Oil PSI varies as you drive. I'm not sure on the Oil Temp, but the Coolant temp is the same as without the chrono package. However, without the chrono pkg it just means its right in the middle of the gauge (no numbers there).
On the chrono package, when the car is warm, the coolant needle sticks basically straight up, which means its around 180 I think.
Yes, I have the chrono pack, and the water temp guage always points straight up which is past the middle positions because they installed the gauge at a tilt base on the full range of the gauge. It's the first car I have ever owned in which the water temp wasn't usually somewhere below the half way position.
Remember that a gauge without any numbers on it is used only as a reference. You know where it is now when it is all new and working correctly, and if it goes up past that point, or stays lower than that point, then you have a problem to worry about. Honda went through this in the 80's with their customers.
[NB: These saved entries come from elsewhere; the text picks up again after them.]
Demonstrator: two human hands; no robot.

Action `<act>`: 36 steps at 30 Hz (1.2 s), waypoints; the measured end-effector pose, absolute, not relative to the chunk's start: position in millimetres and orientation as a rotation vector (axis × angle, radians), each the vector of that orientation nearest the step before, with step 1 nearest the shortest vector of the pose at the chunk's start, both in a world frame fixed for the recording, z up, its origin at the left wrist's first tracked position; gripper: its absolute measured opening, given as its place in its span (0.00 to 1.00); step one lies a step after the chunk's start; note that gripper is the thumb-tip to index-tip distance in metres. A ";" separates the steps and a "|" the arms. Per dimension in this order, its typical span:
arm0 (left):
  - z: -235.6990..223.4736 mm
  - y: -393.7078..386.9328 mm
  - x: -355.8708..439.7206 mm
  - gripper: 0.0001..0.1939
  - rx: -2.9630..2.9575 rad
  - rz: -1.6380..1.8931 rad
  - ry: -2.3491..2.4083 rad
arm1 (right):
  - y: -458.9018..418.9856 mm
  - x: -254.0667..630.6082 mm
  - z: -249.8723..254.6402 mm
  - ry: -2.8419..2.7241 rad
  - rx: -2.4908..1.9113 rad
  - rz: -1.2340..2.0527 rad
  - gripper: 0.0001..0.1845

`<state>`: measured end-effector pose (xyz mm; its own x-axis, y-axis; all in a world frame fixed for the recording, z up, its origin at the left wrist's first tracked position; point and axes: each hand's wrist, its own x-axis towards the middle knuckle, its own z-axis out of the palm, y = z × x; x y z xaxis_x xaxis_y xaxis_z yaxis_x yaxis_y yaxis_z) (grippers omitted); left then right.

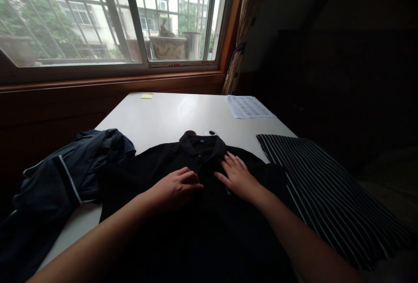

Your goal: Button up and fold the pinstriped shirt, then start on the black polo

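Note:
A black polo shirt (pixel 196 230) lies spread front side up on the white table, its collar (pixel 187 146) toward the window. My left hand (pixel 183 183) is at the middle of its chest, by the button placket, with the fingers curled in. Whether cloth is pinched between those fingers is hidden. My right hand (pixel 237 174) rests flat on the shirt just below the collar's right side, fingers stretched out. A small light logo (pixel 228 191) shows beside that hand.
Dark clothes with light piping (pixel 81 165) lie heaped at the left. A striped dark cloth (pixel 320 178) hangs over the right edge of the white table (pixel 173 113). Printed sheets (pixel 250 107), a yellow notepad (pixel 146 96) and two small round objects (pixel 211 133) are farther back.

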<state>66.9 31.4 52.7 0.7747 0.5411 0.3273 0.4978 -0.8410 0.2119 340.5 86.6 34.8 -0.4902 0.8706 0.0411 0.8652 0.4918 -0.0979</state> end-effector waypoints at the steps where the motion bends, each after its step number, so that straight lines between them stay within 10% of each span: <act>1: 52.9 31.4 66.8 0.19 2.848 0.581 0.839 | 86.6 340.5 34.8 -2.639 -1.538 0.096 0.36; 36: 50.0 32.9 65.6 0.19 2.613 0.661 0.865 | 87.8 341.8 30.9 -2.639 -1.525 0.083 0.36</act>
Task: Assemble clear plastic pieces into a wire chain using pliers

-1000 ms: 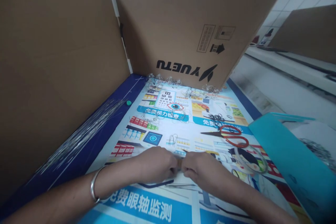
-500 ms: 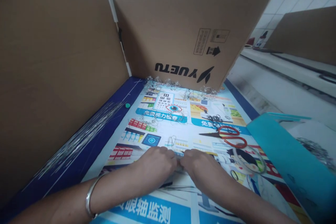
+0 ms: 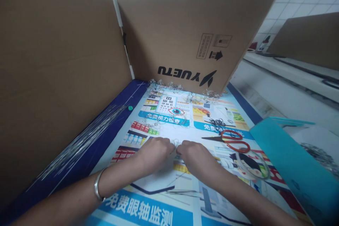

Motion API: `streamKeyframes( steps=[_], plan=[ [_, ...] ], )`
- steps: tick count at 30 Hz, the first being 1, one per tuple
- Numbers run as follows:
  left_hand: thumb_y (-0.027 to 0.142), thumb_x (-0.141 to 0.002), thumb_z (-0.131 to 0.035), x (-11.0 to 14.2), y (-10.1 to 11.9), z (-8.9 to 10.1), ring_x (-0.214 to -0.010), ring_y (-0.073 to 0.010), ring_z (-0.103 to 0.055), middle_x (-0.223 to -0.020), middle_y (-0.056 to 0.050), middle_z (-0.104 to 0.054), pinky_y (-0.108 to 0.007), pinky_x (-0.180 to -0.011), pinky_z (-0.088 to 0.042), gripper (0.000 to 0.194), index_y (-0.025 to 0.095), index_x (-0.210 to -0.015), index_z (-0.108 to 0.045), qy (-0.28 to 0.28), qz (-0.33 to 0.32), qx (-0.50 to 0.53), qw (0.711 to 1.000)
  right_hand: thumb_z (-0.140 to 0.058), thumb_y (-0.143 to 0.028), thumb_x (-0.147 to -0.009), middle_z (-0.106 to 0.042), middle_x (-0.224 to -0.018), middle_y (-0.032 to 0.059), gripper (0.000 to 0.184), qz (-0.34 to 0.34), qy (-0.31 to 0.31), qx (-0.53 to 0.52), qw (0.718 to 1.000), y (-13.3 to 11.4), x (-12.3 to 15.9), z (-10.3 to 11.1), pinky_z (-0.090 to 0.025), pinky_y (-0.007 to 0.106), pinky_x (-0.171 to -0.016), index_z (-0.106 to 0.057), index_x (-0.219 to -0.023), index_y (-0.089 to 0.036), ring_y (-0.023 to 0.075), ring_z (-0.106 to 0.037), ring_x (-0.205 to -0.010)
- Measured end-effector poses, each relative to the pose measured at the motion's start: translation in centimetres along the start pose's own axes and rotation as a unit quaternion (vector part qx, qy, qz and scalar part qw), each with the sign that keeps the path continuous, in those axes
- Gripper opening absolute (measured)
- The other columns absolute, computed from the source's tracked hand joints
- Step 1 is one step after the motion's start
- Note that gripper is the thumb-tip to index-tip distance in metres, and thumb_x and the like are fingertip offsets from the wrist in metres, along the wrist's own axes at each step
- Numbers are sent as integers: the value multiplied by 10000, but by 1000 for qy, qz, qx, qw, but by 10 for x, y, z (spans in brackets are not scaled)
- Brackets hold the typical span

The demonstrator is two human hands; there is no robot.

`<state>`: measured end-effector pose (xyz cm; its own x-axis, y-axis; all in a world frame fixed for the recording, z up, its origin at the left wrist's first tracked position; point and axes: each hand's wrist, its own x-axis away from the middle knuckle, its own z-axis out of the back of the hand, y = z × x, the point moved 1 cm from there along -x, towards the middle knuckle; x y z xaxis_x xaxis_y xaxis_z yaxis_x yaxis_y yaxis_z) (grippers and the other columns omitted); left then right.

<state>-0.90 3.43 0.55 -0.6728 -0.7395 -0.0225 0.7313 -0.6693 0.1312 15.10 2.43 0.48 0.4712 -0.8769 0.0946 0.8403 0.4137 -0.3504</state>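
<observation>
My left hand point(image 3: 156, 151) and my right hand point(image 3: 194, 154) are close together over the printed sheet point(image 3: 169, 180), knuckles up and fingers bent closed. A thin, pale wire loop point(image 3: 175, 143) shows in the narrow gap at their fingertips. Most of what the fingers grip is hidden behind the knuckles. To the right of my right hand lie red-handled scissors point(image 3: 239, 146), blades pointing left. Several black wire loops point(image 3: 218, 123) are piled just beyond them. Nearer to me, a few thin straight wires point(image 3: 182, 192) rest on the sheet.
A bundle of straight wires point(image 3: 87, 137) lies along the left, near a small green piece point(image 3: 130, 108). Clear twisted pieces point(image 3: 169, 85) line the foot of the cardboard panel point(image 3: 185, 31). A turquoise box point(image 3: 288, 162) on the right holds wire pieces point(image 3: 317, 153). Clear tape point(image 3: 253, 166) lies beside it.
Both hands have moved forward, away from me, and up to the wire loop that lay beyond them. More of the straight wires in front now shows. The view has shifted slightly.
</observation>
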Motion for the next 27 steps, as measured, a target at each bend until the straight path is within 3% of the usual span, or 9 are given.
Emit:
streamKeyframes(
  steps=[3, 6, 8, 11, 13, 16, 21, 27],
  plan=[
    [60, -727, -433, -3, -9, -3, -663, -170, -601, -730, -48, -666, -247, -606, -431, 235, 155, -715, -647, 31, 27, 113, 993, -466, -96, -732, -605, -742, 20, 173, -15, 20, -102, 994, 8, -2, -1, -343, 257, -639, -608, -696, -189, 147, -538, -708],
    [92, -729, -468, -6, -14, -7, -703, -142, -599, -742, -5, -674, -221, -651, -426, 214, 174, -741, -665, 64, 65, 267, 959, -506, -171, -716, -587, -658, -5, 94, -53, 36, -226, 972, 15, -2, -5, -368, 244, -590, -597, -698, -190, 133, -533, -636],
    [117, -714, -499, -8, -14, -11, -627, -123, -577, -651, 18, -638, -206, -600, -416, 162, 169, -716, -652, 69, 115, 371, 919, -517, -248, -719, -564, -602, -15, 94, -80, 37, -314, 945, 18, -3, -10, -394, 241, -547, -584, -719, -182, 128, -533, -576],
    [180, -702, -541, -9, -11, -18, -484, -101, -511, -516, 45, -541, -197, -500, -391, 71, 153, -682, -604, 51, 183, 520, 833, -563, -342, -683, -558, -580, -19, 173, -108, 40, -426, 897, 21, -5, -17, -447, 263, -560, -563, -726, -175, 129, -544, -552],
    [216, -687, -570, -10, -8, -20, -450, -94, -486, -490, 53, -512, -199, -477, -386, 72, 147, -664, -569, 50, 198, 586, 784, -613, -384, -644, -563, -575, -18, 228, -118, 48, -480, 868, 20, -6, -19, -465, 280, -581, -554, -712, -174, 131, -549, -554],
    [245, -662, -605, -10, -3, -20, -452, -87, -481, -498, 49, -520, -202, -485, -393, 125, 144, -643, -536, 67, 199, 638, 741, -660, -412, -623, -567, -580, -21, 273, -122, 58, -538, 832, 16, -5, -19, -469, 281, -601, -546, -702, -176, 123, -550, -560],
    [269, -658, -618, -9, 1, -20, -471, -83, -487, -523, 37, -538, -203, -501, -397, 167, 144, -628, -512, 92, 185, 674, 710, -696, -397, -625, -572, -597, -23, 283, -118, 69, -590, 796, 11, -1, -18, -463, 270, -618, -534, -683, -172, 109, -543, -569],
    [271, -660, -625, -8, 5, -22, -474, -84, -484, -509, 41, -520, -198, -495, -384, 189, 149, -618, -487, 114, 194, 676, 702, -681, -396, -649, -574, -616, -24, 273, -116, 80, -608, 781, 10, -1, -24, -473, 292, -647, -520, -695, -179, 119, -559, -596]
  ],
)
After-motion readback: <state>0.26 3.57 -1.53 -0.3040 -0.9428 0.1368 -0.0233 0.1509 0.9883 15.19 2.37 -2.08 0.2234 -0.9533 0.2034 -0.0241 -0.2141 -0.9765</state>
They made a revision in the gauge setting because the customer thought that half was too hot. The cars don't run cooler now, the gauge just reads lower. My MCS reads in the center too, and as long as it does I won't worry about it.
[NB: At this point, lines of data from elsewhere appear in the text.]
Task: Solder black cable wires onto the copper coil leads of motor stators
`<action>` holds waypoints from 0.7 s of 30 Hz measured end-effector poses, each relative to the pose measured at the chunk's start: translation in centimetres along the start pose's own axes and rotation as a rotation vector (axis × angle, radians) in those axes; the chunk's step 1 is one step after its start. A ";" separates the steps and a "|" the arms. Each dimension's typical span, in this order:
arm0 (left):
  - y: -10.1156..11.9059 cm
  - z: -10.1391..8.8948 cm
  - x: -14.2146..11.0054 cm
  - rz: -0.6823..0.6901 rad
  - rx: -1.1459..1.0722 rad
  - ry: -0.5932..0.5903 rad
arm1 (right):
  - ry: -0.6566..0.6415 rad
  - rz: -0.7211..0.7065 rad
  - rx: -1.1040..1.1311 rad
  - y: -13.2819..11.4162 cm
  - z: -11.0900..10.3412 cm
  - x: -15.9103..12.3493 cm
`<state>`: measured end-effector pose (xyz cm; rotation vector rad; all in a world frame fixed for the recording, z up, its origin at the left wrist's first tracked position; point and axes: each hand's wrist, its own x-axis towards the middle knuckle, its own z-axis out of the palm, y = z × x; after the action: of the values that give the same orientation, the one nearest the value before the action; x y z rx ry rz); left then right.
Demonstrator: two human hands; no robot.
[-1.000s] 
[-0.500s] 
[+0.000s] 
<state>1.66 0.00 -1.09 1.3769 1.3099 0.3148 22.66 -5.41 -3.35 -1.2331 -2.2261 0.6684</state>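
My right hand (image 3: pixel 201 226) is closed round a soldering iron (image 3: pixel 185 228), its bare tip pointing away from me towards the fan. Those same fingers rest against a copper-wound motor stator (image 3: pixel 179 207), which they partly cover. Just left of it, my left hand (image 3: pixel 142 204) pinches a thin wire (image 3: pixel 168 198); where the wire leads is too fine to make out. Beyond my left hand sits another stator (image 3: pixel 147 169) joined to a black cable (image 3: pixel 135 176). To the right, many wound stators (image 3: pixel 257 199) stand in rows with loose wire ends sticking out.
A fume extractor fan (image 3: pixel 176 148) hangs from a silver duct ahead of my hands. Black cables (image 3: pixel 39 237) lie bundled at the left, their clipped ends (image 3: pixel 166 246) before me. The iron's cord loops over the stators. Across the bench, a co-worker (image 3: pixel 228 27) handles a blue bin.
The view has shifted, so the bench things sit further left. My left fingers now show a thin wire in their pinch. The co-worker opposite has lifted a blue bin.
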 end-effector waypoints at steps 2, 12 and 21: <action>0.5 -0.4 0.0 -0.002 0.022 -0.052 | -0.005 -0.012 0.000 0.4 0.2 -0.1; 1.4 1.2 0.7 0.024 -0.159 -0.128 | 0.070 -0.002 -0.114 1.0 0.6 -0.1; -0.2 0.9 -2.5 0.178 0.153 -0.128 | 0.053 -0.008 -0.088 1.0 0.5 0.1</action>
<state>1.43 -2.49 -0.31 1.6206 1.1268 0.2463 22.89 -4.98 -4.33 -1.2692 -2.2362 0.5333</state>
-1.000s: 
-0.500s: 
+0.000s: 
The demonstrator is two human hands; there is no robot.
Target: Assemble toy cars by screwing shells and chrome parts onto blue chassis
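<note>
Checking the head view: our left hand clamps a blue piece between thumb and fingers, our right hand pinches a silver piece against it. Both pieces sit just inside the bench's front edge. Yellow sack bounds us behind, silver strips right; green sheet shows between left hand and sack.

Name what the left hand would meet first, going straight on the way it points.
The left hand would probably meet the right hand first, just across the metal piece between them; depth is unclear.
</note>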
A gauge without #s is a hair above an idiot light, but really only has 3 steps. Cold, Warm, Oh crud, its going to overheat (as when your car does overheat, the steam spewing out the radiator should be obvious enough). Not surprising that many cars actually have center weighted gauges as well, so that as long as the car is 'warm' it will always be in the center regardless if its warm in Phoenix in July, or in International Falls in Feburary.
Anyway, with that logic, Its not surprising at all the MINI gauge would be designed to stick straight up during normal driving, since the non chrono one sticks exactly horizontal. As harold has said, people like gauges that point in a fixed direction, and manufacturers like to not have people bring their cars in for problems that don't exist..
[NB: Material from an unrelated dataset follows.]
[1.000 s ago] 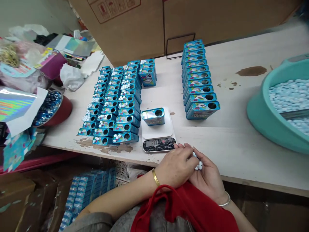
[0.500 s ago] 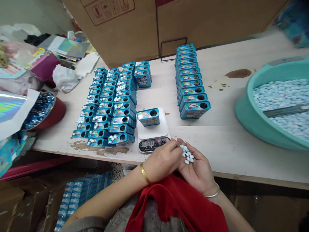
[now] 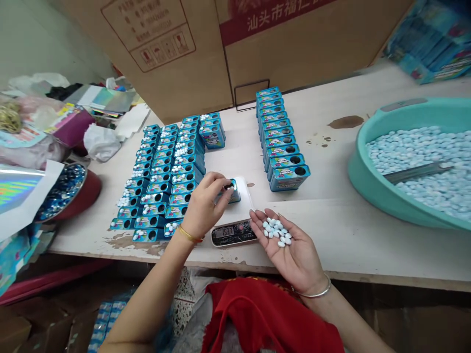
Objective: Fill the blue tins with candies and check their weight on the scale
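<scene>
My left hand [image 3: 206, 203], with a gold bangle, is above a small blue candy tin [image 3: 235, 197]. Its thumb and fingers pinch a pale candy [image 3: 230, 188] at the tin's round hole. That tin stands on a white digital scale [image 3: 243, 212], partly hidden by the hand. Palm up and cupped, my right hand [image 3: 296, 257] holds a small heap of pale blue-white candies [image 3: 275, 230] beside the scale's front right corner.
Rows of blue tins [image 3: 180, 198], many with candies on top, fill the left. Another row of tins [image 3: 289, 179] stands right of the scale. A teal tub [image 3: 355, 166] of candies holds a metal scoop [image 3: 415, 172]. Cardboard boxes [image 3: 206, 93] rise behind.
My left hand has moved from my right palm leftward to the tin on the scale. My right hand has stayed near the scale, its palm now more spread. The view has tilted up slightly.
</scene>
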`<state>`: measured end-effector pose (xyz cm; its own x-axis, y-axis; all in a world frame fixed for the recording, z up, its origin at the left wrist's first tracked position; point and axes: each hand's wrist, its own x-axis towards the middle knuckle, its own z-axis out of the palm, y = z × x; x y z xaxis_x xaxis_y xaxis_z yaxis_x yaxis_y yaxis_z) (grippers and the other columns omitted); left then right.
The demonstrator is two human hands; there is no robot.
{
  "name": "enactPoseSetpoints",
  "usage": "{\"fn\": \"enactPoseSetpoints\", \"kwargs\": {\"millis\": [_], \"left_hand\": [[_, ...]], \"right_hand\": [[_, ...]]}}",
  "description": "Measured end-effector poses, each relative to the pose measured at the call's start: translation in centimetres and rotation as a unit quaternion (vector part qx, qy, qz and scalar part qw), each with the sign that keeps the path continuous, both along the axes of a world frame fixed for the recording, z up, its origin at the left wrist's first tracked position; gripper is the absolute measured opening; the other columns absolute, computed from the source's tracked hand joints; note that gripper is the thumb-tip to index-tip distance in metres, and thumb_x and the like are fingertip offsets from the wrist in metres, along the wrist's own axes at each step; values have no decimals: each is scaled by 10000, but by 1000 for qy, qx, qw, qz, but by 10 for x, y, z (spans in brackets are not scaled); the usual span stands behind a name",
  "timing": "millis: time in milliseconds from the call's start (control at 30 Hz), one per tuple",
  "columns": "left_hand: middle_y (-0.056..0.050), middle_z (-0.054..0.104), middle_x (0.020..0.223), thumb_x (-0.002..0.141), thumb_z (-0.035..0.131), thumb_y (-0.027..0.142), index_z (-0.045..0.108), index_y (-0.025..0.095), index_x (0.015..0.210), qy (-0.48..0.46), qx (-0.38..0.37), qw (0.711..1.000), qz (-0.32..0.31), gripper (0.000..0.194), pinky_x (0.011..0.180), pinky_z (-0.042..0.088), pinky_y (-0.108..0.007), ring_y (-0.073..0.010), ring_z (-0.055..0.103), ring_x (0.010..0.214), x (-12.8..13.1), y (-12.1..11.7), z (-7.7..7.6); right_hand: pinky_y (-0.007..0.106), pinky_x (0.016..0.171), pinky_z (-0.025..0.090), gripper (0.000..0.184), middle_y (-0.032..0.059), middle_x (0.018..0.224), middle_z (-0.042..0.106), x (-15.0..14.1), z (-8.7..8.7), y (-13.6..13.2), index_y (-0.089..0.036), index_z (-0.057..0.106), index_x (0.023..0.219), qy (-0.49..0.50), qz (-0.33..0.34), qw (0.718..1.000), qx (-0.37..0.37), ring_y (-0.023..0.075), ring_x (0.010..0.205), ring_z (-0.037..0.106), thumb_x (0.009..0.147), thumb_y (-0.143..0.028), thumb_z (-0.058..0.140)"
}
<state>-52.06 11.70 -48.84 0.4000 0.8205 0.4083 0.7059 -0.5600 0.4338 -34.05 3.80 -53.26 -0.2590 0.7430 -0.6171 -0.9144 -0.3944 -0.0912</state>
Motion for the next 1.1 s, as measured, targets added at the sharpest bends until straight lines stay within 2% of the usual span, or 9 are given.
{"fn": "enactPoseSetpoints", "kwargs": {"millis": [133, 233, 433, 633, 733, 833, 900, 967, 1100], "left_hand": [[-99, 564, 1146, 816, 631, 409, 539, 192, 1196, 118, -8, 993, 31, 447, 885, 403, -397, -242, 522, 1055, -15, 5, -5], [-78, 613, 1051, 839, 606, 402, 551, 202, 1176, 181, -15, 983, 21, 396, 845, 352, -385, -228, 542, 959, -12, 5, -4], [-62, 628, 1011, 866, 572, 308, 537, 193, 1165, 126, 41, 989, -66, 323, 810, 315, -370, -208, 550, 924, 48, 3, 4], [-81, 600, 1040, 867, 563, 328, 555, 165, 1145, 138, 30, 982, -125, 323, 773, 332, -372, -225, 528, 935, 111, 22, -32], [-95, 583, 1073, 872, 558, 346, 566, 172, 1136, 159, 42, 980, -112, 317, 781, 340, -373, -231, 514, 953, 120, 30, -44], [-95, 580, 1098, 869, 540, 463, 554, 192, 1159, 147, 61, 980, -120, 396, 811, 341, -372, -230, 512, 980, 108, 49, -39], [-100, 575, 1118, 871, 521, 489, 529, 197, 1191, 134, 70, 986, -69, 433, 844, 339, -380, -236, 506, 1020, 89, 77, -30], [-118, 551, 1164, 874, 528, 415, 516, 190, 1198, 148, 67, 985, 49, 394, 871, 334, -401, -263, 483, 1074, 61, 116, -21], [-178, 476, 1243, 787, 601, 288, 554, 161, 1130, 252, -7, 940, 231, 369, 886, 322, -462, -352, 423, 1132, 7, 192, -19]], "right_hand": [[349, 983, 510, 222, 115, 1034, 720, 11, -9, -5, -122, 675, 930, -10, -17, 1000, -12, 206, 1140, 612, 869, -172, 468], [345, 976, 515, 213, 109, 1030, 722, 20, -17, -10, -124, 675, 930, -23, -31, 999, -24, 202, 1136, 614, 866, -176, 479], [342, 969, 519, 214, 98, 1012, 727, 36, -28, -16, -117, 679, 927, -30, -70, 997, -32, 200, 1119, 625, 866, -165, 479], [348, 992, 501, 185, 90, 1004, 730, 49, -36, -15, -129, 684, 928, -36, -111, 993, -11, 186, 1114, 628, 847, -161, 520], [350, 1003, 494, 179, 80, 1032, 728, 53, -41, -16, -143, 685, 946, -41, -105, 994, -7, 187, 1117, 626, 835, -176, 547], [347, 982, 516, 200, 86, 1067, 722, 54, -45, -15, -148, 689, 959, -30, -102, 994, -30, 193, 1123, 623, 834, -157, 532], [346, 964, 532, 230, 99, 1078, 719, 53, -46, -14, -140, 693, 960, -12, -98, 994, -54, 201, 1135, 615, 838, -128, 499], [347, 942, 548, 260, 108, 1070, 722, 52, -44, -12, -133, 700, 947, 3, -95, 992, -81, 208, 1132, 616, 848, -109, 460], [338, 908, 567, 295, 116, 1043, 729, 49, -38, -7, -127, 707, 927, 16, -94, 990, -109, 215, 1110, 628, 873, -123, 417]]}}
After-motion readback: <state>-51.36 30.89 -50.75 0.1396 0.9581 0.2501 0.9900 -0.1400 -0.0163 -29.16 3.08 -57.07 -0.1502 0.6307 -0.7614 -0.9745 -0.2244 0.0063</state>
You should be able to watch the oil pressure go from an idle state, to if you stomp on the gas and run the car to redline, its maximum pressure. (But wait till you're out of breakin to do that ) Barring something rather uncommon and a channel getting plugged or something else weird, oil pressure is 'broken' when its very low, indicating there's probably a leak in the system and oil is going where it shouldn't go. So if it stops rising and falling with engine RPMs, you also have a problem, because you're probably pumping it to a bad area instead of pressurizing it.
Turbocharged and supercharged cars run hotter than normally aspirated engines. It is normal for a high performance engine burning high test gas at high RPM to run hotter than a regular MC. A water temperature of 180 degrees F is not hot - go look at thermostats and you will see that a normal automotive thermostat is set to 170 degrees. This means that the water is not even sent through the radiator until it reaches that temperature. A really cold thermostat, say 160 degrees will be difficult to run in really cold weather. Just pay attention to where the needles are and determine what is normal for your car, climate, and driving style. Oil pressure readings will scare you at first, especially since there is no "red" zone on the gauge to indicate a pressure that is too low. There will be great variability in oil pressure based on ail temperature, rpm, and oil type and weight. Synthetic oil like that used in the Mini is known for its tendency to thin out. This may reduce oil pressure readings, but it is lubricating just fine. 5W-40 oil will mimic 5 weight oil sometimes, and 40 weight oil other times - you can see the problem.